But will Binance practice what it preaches?
On Nov. 10, Binance published its cold wallet addresses to demonstrate that it has enough capital on hand to withstand a bank run. The exchange also shared its wallets for the six largest crypto assets by market cap.
The wallets hold $65B worth of assets combined, including 21.3B BUSD — a stablecoin issued by Paxos in partnership with Binance, and $6B worth of BNB — Binance Smart Chain’s network token. The two tokens account for 42% of its known reserve assets.

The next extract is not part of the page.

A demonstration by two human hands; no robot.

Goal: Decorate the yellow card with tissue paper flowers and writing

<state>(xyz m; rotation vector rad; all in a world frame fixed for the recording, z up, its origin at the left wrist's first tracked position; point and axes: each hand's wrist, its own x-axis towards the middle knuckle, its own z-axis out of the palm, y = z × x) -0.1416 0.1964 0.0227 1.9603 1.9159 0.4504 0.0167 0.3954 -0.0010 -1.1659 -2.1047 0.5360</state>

Binance’s largest holdings also include $13.4B in USDT, almost $8B worth of BTC, and $6B worth of ETH. “This is not a complete set of data, which will be shared later in the full audited report,” Binance added.
Binance’s largest holdings include $13.4B in USDT, almost $8B worth of BTC, and $6B worth of ETH. ‘This is not a complete set of data, which will be shared later in the full audited report,’ Binance said.
At first glance, Binance’s heavy BNB and BUSD holdings appear comparable to the FTT that comprised 40% of Alameda’s balance sheet on June 30, the datapoint that unraveled the No. 2 exchange in a matter of days.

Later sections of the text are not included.